The Foreign Buyer Ban went into effect January 1st, 2023.  And here is what you really need to know:

  • The Why: We are experiencing a housing crisis in Canada.  Projections for the necessary amount of homes to be built by 2030 is 3.5 million in order to achieve housing affordability for everyone living in Canada.  However, CMHC reports that we are going to be about 1.2 million units short given current rates of construction.  Article can be viewed here:
  • The Who: Who is impacted, you ask? Anybody deemed a non-Canadian.  So if you are a Canadian citizen, a permanent resident of Canada or a person registered under the Indian Act, do not fret.  You can continue on business as usual.  However, if you are considered a foreign citizen, OR are a foreign corporation, then this will apply to you.  BUT, there are exemptions
    • If you are a non-resident but married to a Canadian Citizen, you are exempt
    • If you are a refugee or someone with temporary resident status (some terms and conditions may apply)
    • You have worked in Canada for a substantial period of time and filed tax returns in Canada for three out of the four years prior to purchasing
    • An international student with similar stipulations to the above but you have to have spent most of the last five years in Canada.  At which point you can buy a property up to $500,000.
    • Some members of international organizations or diplomats living in Canada.
    • There are actually more situational exceptions too, but these need to be evaluated on a case-by-case basis.
  • The Where: Is not necessarily as clear.  For instance, much of this ban is targeted for properties around metropolitan areas.  In Manitoba, that means Winnipeg, Brandon, Portage La Prairie, Steinbach, Winkler and Thompson. Be careful though with what is defined by the act as a Metropolitan area.  For Example, the Winnipeg Metropolitan area is considered to be as far north as Grand Marais, as far East as Nourse, as far South as Ste Agathe, and as far West as Poplar Point. Source:,%27id%27:%27S0503%27%7d%5d%7d
  • The When: Thus far, it is only supposed to be a two-year policy. 
  • The What: it impacts a variety of real estate options including detached or attached houses, condominiums, or really any real property.  HOWEVER, it does not impact the purchase of homes with 4 dwelling units or more.

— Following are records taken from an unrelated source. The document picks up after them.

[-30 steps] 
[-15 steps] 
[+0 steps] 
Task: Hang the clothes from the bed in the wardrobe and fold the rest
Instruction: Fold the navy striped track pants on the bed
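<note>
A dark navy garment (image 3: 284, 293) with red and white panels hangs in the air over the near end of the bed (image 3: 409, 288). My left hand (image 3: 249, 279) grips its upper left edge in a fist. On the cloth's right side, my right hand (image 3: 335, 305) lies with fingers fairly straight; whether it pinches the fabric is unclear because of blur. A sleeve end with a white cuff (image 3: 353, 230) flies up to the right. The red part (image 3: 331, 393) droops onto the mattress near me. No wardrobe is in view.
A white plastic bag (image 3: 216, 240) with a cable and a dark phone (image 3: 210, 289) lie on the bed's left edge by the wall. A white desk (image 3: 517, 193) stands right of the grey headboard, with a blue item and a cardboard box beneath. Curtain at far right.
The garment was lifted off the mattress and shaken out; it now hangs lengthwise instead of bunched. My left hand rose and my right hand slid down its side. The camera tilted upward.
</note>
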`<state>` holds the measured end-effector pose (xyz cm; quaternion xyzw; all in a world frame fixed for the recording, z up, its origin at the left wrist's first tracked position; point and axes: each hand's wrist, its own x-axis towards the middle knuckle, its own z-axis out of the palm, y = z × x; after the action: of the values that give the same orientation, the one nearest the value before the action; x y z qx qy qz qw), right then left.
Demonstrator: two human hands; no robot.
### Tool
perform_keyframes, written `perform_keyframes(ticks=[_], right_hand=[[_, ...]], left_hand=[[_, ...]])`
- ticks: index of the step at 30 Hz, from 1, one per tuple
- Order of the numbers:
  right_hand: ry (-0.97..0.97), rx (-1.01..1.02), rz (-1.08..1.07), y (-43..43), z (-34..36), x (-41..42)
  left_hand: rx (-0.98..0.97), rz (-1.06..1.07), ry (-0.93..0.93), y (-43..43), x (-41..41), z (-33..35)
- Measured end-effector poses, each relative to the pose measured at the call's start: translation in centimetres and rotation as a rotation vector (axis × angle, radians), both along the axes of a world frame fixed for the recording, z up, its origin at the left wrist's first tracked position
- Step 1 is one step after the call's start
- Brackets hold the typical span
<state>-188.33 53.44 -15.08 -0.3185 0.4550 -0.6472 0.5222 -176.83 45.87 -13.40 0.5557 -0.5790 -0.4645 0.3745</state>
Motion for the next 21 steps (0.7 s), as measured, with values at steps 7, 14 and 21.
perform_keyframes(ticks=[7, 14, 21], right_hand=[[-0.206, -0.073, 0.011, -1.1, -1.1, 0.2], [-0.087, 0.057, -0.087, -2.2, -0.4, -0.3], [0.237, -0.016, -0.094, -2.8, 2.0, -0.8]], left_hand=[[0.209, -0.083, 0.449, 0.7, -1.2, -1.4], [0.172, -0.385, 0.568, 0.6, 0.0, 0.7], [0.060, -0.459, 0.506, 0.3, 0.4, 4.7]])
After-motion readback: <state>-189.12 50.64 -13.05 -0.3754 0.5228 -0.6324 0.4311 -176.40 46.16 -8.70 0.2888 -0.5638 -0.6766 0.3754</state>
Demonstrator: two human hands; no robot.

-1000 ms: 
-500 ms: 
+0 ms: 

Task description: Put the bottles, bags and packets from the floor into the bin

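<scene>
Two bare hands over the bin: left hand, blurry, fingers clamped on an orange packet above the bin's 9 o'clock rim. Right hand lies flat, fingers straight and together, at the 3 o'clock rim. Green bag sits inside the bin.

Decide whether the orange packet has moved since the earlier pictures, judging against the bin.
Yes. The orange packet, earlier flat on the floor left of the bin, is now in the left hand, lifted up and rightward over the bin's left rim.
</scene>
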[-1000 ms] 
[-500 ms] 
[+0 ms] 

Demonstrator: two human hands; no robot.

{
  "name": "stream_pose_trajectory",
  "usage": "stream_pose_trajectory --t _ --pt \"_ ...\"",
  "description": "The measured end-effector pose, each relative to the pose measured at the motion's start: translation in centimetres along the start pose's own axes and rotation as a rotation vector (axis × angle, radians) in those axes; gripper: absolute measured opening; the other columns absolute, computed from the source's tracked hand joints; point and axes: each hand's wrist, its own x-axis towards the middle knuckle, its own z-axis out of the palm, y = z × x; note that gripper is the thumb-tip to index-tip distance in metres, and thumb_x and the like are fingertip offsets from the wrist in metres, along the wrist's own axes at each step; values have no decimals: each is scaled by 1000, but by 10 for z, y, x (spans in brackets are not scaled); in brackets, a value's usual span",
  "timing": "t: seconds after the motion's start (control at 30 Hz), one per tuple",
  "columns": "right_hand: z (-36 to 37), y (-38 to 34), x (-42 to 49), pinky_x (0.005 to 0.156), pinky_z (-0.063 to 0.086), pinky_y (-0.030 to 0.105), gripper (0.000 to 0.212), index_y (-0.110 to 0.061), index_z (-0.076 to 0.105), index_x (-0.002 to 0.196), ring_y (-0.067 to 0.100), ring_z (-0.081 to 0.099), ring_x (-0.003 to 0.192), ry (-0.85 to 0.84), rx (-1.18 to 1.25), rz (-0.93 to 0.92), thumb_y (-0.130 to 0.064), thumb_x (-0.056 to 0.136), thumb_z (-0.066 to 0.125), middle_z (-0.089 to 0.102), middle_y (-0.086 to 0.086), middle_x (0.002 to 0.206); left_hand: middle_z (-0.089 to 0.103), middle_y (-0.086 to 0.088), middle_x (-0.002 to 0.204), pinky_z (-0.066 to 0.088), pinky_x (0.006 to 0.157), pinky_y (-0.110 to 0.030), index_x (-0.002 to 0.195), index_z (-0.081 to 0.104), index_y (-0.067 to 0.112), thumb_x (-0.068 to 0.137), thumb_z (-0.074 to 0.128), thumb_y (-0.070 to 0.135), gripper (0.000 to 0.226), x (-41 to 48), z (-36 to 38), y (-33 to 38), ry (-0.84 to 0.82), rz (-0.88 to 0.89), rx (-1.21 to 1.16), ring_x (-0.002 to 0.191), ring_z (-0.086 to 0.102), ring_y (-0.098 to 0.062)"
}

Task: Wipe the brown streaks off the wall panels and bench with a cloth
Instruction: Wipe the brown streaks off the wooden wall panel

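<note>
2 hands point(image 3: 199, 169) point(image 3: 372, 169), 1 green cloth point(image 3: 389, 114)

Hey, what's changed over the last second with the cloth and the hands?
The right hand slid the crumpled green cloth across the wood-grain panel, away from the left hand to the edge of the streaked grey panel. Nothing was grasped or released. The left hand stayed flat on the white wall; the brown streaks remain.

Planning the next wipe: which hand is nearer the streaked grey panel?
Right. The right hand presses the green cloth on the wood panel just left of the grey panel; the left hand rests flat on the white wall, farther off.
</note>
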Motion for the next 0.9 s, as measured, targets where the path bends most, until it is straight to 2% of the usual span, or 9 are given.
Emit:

The Government has enforced some strict policies to prevent those looking for ways to skirt the laws.  Any Foreign Buyer caught to purchase a home during this period would be forced to sell the property.  Also, any profits from the sale go back to the Federal Government. Any Realtor, lawyer, or mortgage broker that assisted in brokering the transaction would be fined $10,000.  What this means for our clients?  We are having all Buyers in the next two years fill out one additional form, confirming they are not Foreign Buyers.  Otherwise though, it is business as usual.

My concerns about the policy, you ask? I think that these policies are short-sighted, and while they might alleviate some market pressures today, we are just kicking the can further down the road.  The ban really only addresses the symptoms of a problem but not the underlying root cause – which is and always will be a lack of supply and affordable housing options. There are additional side effects to policies such as this:

  • Much of the purchasers in Manitoba in new construction areas are newcomers to Canada.  We have effectively removed incentives for many builders to continue to want to develop homes. The resulting negative from this is a decrease in new housing starts which has a negative impact on GDP.
  • It will become more difficult for businesses to attract and retain employees.  The Canadian Dream does not include renting, in my opinion.
  • It does not address underlying issues.
  • Decreases in foreign investment and economic growth as a result of decreased investment in Canada.
  • An even bigger “bubble” in the market, two years out from now when the backlog of the Foreign Buyers wishing to get a foothold in the Canadian Real Estate Market, look to buy their piece of the pie.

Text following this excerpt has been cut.